Люди в тюрбанах и кафтанах, как и язык, не являлись для меня непривычными. Но я понимал только кусочки реплик. Я поискал глазами путь к бегству. Его не было. Ссутулившись, у выходов стояли грузные, погруженные в мрачные раздумья, люди. Один человек, чей стол находился вдалеке, производил подсчеты на счетах. У него лежали целые кучи золотых монет.
Один из торговцев, высокий худой мужчина с прогнившими зубами, весь состоявший из скул и челюсти, подошел по мне и пощупал мои плечи и шею. Потом он поднял мою тунику.

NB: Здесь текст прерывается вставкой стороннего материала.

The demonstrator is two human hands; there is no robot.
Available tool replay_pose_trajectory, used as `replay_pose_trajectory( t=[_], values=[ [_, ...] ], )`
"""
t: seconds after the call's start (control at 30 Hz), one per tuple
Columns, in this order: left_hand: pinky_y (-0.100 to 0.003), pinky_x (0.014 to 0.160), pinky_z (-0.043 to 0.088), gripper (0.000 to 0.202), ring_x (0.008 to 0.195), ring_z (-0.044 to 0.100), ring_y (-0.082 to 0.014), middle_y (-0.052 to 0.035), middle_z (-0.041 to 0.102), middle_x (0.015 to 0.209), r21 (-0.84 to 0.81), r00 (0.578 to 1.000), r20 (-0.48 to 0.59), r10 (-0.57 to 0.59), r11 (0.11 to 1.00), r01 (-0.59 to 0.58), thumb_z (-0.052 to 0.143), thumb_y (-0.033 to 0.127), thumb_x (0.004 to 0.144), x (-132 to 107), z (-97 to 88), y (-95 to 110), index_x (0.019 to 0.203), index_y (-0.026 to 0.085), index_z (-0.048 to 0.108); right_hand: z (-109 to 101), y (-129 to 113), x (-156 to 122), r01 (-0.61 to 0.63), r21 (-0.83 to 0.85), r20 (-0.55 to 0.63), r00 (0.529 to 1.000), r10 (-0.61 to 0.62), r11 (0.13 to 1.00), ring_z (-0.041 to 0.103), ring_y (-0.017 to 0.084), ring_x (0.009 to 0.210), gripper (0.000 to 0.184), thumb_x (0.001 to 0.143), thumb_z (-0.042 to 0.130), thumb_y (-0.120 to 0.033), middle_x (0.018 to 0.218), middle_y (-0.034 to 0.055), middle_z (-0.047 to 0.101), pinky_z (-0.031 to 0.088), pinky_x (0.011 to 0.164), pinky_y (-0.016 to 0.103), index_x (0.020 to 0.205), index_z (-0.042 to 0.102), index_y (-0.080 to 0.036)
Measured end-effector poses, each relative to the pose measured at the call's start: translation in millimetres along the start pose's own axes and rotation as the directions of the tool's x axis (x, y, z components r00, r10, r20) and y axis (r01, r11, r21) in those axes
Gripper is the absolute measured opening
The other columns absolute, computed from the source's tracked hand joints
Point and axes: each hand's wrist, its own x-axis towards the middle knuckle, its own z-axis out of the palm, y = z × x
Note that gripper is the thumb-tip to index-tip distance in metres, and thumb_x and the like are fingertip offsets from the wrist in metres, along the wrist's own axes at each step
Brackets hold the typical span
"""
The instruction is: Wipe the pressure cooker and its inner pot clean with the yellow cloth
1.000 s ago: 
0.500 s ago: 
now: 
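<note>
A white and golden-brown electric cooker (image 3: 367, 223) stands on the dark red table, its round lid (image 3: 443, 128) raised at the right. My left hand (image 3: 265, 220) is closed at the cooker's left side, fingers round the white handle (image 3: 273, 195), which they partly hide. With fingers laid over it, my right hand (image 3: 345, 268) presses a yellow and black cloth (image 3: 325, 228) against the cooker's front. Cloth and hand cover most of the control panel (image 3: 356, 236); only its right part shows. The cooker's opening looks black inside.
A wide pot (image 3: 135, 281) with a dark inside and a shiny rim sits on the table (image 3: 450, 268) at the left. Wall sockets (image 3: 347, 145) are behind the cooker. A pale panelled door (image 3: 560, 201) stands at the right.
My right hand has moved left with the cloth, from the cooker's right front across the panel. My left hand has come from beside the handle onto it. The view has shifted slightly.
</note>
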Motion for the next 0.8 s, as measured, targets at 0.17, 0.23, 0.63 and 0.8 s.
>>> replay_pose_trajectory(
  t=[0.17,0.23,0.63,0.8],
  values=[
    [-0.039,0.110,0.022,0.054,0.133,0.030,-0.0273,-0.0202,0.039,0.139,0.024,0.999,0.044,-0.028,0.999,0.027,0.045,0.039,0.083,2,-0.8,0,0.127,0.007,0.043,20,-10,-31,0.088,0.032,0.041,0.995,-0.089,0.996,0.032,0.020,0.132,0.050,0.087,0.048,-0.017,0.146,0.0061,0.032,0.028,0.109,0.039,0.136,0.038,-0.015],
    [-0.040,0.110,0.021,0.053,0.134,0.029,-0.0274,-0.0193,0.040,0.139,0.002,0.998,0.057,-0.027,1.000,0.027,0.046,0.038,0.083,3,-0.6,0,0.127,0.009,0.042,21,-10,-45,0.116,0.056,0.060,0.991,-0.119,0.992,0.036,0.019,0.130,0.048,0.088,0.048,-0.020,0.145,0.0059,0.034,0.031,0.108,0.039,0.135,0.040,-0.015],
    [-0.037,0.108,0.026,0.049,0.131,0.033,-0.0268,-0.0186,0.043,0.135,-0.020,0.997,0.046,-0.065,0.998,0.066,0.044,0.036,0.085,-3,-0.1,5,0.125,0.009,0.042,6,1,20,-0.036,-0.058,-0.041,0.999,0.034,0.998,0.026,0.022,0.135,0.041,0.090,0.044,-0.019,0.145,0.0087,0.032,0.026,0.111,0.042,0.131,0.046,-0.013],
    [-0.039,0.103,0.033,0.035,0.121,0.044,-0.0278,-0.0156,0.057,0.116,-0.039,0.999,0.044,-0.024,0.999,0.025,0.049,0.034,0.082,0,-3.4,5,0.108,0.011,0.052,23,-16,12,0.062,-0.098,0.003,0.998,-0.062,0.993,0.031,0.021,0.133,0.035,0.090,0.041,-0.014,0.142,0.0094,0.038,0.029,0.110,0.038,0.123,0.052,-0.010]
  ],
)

Я застыл на месте, как окаменелый, я не злился и не испытывал сознательного страха, меня просто парализовало. Это была страна турков, а я знал, что они делают с мальчиками. Но я никогда не видел ее на картинках, никогда не слышал о ней правдивого рассказа и никогда не знал ни одного человека, который когда-нибудь там жил, проник в нее и вернулся домой.
Домой. Несомненно, я хотел забыть, кто я такой. Наверняка. К этому меня вынудил позор. Но в тот момент, стоя в комнате, похожей на шатер, на ковре с цветочными узорами, среди купцов в работорговцев, я старался вспомнить, как будто стоит обнаружить внутри себя карту, как я смогу выбраться отсюда по ней и вернуться туда, где жил.
Все-таки я помнил степи, дикие земли, земли, куда никто не ездит, за исключением… Но здесь начинался пробел. Я был в степи, бросив вызов судьбе, по глупости, но по своей воле. Я вез с собой что-то чрезвычайно важное. Я соскочил с лошади, вырвал из кожаного притороченного к седлу мешка большой сверток и побежал, прижимая сверток к груди.
– Деревья! – крикнул он, но кто это был?
Тем не менее, я понимал, что он хочет сказать – я должен добраться до рощи и спрятать там это сокровище, великолепную, волшебную вещь, лежавшую в свертке, «нерукотворную».